- PROBLEM DESCRIPTION
Check each line of the entries below for the word "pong", and copy the lines that have it.

------------

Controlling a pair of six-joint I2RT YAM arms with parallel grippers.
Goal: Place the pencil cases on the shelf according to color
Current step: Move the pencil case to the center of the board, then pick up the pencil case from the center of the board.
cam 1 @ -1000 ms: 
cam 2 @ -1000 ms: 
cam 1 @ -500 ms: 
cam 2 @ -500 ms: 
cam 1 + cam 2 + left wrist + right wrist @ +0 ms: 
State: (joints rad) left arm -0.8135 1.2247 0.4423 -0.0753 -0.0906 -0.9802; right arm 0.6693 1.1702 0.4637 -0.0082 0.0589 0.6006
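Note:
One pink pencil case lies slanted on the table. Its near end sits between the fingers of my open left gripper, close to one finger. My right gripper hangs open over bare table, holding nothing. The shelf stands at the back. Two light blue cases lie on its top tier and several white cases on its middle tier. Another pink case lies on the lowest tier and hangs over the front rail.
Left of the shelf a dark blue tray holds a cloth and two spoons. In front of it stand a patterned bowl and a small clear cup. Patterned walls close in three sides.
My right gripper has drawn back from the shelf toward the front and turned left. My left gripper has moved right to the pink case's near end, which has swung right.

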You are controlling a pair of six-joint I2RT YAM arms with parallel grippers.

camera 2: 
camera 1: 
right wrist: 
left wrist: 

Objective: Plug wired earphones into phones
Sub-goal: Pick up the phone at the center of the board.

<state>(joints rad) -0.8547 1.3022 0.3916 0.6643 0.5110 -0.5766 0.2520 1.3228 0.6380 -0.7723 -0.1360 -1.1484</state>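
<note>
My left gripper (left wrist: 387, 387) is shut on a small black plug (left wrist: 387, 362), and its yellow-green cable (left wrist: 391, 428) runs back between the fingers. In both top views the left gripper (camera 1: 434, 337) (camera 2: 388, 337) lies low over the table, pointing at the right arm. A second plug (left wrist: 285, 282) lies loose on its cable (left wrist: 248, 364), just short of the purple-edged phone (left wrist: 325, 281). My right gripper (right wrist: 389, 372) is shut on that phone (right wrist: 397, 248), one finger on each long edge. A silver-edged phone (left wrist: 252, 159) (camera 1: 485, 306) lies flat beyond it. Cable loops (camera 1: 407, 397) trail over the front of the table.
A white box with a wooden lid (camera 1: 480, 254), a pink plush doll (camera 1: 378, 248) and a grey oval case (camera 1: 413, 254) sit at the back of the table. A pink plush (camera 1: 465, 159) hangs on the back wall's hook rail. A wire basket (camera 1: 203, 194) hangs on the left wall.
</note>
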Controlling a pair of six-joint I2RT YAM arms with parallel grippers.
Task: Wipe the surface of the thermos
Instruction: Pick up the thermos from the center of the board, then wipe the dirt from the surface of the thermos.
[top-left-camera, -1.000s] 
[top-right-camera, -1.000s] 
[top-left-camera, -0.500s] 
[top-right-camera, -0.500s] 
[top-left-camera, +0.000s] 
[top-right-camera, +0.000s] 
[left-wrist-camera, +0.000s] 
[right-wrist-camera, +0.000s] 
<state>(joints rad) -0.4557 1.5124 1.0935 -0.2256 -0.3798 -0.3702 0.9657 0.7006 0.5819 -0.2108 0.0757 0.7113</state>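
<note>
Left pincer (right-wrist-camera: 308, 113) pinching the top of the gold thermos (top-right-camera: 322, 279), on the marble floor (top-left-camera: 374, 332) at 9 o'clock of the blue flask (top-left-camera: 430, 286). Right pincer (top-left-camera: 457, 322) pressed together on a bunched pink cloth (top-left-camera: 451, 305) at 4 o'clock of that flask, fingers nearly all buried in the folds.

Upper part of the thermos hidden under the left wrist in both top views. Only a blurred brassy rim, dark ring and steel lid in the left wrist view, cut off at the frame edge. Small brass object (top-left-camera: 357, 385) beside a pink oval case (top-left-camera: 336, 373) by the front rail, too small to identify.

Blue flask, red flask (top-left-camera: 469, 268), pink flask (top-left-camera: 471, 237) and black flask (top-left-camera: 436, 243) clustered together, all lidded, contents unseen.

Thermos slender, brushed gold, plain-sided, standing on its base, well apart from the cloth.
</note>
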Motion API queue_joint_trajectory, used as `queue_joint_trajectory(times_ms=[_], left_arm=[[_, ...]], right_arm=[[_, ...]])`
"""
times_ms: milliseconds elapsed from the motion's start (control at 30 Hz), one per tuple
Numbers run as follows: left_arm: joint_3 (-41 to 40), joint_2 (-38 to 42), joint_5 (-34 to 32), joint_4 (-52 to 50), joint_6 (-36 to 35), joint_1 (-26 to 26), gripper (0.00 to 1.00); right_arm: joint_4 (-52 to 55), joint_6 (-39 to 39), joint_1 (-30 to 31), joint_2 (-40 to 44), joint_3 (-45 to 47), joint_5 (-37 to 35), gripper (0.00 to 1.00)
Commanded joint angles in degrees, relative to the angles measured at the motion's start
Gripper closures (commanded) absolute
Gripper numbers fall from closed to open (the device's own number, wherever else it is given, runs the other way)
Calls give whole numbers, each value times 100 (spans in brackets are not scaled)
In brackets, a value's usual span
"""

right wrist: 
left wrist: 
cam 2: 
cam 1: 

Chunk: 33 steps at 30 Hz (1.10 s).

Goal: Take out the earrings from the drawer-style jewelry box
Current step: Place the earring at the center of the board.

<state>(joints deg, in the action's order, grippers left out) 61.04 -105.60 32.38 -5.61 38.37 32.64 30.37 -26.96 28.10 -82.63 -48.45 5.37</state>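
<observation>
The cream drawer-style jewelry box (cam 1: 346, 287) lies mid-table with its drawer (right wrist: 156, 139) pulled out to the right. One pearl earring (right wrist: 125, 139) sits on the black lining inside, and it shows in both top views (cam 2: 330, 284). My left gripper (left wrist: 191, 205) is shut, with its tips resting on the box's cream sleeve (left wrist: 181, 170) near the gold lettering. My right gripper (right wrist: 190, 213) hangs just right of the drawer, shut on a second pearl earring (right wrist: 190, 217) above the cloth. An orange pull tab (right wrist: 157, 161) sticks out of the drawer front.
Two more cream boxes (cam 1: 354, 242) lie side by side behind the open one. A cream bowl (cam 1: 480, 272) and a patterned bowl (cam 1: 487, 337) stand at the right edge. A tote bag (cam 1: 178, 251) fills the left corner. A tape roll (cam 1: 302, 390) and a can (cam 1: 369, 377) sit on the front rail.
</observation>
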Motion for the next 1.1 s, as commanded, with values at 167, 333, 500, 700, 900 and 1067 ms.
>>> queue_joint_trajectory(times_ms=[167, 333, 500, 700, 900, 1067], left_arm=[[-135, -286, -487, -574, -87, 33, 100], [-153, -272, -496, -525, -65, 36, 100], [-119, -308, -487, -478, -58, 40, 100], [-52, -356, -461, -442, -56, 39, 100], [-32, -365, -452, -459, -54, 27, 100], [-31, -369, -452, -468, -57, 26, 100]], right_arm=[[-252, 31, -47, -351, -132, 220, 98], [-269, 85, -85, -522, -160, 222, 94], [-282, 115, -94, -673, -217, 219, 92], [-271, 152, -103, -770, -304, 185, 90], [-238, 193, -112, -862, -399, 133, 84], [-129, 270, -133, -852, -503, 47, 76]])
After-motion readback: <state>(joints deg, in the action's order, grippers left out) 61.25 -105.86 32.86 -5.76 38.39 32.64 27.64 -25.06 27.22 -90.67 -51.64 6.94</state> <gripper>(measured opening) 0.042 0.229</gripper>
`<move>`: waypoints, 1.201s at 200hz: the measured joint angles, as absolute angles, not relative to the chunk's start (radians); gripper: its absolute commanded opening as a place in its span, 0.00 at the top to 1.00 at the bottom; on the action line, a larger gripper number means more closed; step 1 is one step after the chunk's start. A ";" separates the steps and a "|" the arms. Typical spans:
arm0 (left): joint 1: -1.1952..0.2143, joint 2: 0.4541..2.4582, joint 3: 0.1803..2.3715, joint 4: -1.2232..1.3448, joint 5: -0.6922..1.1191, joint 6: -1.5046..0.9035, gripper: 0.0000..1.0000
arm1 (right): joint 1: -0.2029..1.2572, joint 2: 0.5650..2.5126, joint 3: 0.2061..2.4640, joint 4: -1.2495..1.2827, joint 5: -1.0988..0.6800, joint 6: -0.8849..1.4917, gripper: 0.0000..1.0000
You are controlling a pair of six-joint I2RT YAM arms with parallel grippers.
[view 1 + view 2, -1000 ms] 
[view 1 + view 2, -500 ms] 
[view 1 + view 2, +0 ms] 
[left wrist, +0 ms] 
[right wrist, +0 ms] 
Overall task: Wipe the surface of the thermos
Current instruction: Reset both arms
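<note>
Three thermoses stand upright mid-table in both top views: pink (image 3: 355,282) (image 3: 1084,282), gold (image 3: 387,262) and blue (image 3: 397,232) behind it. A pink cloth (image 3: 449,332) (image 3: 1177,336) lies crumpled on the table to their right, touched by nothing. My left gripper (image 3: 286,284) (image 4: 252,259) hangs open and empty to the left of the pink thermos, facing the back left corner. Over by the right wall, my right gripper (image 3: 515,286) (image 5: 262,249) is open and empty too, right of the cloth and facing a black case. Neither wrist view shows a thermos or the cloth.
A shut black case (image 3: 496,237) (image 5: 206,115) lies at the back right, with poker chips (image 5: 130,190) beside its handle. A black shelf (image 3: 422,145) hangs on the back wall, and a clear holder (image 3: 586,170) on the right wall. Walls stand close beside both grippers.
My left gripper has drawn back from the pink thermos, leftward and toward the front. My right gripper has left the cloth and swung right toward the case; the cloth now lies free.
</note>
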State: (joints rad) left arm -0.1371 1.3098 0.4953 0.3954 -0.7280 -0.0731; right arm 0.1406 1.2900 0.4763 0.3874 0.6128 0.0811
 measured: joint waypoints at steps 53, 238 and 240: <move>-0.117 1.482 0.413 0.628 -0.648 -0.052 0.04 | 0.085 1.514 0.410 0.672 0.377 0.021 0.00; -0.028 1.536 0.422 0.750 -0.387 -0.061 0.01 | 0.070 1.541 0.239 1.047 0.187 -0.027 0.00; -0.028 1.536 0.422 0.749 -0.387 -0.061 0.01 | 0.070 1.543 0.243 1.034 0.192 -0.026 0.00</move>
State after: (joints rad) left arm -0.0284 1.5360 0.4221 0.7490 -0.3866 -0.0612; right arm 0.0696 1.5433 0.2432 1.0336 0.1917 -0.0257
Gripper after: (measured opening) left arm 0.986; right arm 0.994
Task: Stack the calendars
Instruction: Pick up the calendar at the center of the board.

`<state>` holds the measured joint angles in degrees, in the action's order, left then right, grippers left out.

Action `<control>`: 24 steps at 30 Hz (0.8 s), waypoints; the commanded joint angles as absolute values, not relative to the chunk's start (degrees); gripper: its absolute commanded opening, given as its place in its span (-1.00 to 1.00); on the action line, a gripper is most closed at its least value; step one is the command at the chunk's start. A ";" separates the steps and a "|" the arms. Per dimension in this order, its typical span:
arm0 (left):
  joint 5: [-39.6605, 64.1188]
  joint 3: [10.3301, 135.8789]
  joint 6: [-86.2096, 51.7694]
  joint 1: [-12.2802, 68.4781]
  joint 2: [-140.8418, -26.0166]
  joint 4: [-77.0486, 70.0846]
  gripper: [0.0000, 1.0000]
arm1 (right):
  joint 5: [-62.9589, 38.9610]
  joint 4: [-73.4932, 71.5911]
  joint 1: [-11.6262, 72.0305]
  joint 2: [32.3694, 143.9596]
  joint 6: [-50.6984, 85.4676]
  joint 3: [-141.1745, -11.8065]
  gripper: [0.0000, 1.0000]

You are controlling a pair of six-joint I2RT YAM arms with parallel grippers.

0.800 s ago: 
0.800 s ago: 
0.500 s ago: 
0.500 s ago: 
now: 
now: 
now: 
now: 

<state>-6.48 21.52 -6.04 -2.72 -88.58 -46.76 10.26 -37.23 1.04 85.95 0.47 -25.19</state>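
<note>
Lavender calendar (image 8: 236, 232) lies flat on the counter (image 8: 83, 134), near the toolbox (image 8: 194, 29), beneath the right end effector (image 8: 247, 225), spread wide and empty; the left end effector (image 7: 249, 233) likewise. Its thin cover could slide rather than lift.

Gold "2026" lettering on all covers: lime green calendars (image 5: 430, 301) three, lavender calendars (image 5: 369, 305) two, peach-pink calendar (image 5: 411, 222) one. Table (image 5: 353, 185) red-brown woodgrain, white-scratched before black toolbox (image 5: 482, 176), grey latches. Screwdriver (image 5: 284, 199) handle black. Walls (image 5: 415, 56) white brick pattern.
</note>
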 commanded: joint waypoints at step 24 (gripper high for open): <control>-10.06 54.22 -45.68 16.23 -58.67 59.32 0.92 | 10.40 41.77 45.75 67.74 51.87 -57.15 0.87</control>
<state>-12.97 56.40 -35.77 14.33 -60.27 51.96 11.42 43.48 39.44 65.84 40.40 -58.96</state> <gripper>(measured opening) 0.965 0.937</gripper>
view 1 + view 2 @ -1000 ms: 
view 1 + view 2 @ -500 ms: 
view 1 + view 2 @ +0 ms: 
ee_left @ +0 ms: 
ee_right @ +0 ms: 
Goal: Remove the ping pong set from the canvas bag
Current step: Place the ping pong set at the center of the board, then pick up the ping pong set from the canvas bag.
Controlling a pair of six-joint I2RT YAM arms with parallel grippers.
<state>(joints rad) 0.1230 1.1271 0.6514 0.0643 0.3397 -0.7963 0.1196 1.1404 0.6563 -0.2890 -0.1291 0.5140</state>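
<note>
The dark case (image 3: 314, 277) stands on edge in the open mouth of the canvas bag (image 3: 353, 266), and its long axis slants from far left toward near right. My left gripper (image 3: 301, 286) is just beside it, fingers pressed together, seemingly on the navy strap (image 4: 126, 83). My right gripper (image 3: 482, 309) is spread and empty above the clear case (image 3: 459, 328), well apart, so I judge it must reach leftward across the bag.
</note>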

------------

- WRITTEN SOLUTION
Goal: Remove the ping pong set from the canvas bag
Current step: Place the ping pong set at the center of the board, then pick up the ping pong set from the canvas bag.

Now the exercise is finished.